The required output is the line that contains "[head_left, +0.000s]" through the last line of the data, retyped verbatim and with nothing added.

• • •

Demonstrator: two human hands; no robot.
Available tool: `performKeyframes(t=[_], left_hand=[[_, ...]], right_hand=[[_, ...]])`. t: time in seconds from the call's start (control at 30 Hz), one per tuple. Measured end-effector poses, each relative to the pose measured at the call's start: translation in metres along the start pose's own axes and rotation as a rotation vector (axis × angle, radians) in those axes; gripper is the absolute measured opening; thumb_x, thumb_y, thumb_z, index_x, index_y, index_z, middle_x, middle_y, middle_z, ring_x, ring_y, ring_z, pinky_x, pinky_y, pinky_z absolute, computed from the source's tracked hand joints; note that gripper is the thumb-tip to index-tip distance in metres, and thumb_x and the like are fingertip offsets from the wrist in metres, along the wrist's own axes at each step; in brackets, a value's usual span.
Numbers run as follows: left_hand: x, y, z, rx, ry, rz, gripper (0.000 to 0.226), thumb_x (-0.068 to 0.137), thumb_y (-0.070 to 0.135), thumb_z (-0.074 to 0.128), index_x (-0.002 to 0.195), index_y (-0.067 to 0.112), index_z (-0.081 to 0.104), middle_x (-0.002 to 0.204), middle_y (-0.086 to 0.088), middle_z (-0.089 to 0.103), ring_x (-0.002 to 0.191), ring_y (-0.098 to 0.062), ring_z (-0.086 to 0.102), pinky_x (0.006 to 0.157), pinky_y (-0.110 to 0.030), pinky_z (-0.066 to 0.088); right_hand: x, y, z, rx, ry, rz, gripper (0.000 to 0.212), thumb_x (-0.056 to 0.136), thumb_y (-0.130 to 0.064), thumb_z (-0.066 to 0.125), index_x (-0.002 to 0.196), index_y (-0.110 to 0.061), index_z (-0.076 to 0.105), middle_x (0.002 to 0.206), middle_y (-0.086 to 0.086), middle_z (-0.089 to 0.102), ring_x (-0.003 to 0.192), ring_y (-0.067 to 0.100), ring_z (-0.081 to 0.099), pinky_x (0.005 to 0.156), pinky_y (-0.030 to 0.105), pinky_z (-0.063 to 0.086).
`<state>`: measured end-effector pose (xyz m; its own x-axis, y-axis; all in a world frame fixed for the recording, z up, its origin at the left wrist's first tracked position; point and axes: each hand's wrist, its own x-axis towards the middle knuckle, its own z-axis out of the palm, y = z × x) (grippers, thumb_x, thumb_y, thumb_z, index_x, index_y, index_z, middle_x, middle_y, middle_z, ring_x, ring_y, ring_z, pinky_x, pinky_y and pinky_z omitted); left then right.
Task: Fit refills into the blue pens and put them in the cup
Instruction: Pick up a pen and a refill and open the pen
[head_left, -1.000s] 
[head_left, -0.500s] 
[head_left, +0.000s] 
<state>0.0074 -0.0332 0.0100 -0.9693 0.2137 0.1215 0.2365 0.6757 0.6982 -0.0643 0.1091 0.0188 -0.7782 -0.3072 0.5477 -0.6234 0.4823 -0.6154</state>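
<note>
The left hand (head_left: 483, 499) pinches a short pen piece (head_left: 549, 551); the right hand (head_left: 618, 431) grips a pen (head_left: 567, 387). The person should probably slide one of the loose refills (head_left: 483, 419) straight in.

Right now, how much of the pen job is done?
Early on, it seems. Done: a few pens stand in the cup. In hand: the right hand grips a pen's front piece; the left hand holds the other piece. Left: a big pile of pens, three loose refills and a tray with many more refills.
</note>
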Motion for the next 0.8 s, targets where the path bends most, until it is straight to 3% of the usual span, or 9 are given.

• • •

**SOLUTION FOR THIS PROBLEM:**
[head_left, +0.000s] 
<state>0.0074 -0.0332 0.0100 -0.9693 0.2137 0.1215 0.2365 0.6757 0.6982 -0.0643 0.1091 0.0188 -0.7782 -0.3072 0.5477 -0.6234 0.4823 -0.6154</state>
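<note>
The left hand (head_left: 483, 499) pinches a short pen piece (head_left: 549, 551); the right hand (head_left: 618, 431) grips a pen (head_left: 567, 387). The person should probably slide one of the loose refills (head_left: 483, 419) straight in.

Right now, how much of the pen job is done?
Early on, it seems. Done: a few pens stand in the cup. In hand: the right hand grips a pen's front piece; the left hand holds the other piece. Left: a big pile of pens, three loose refills and a tray with many more refills.
</note>
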Motion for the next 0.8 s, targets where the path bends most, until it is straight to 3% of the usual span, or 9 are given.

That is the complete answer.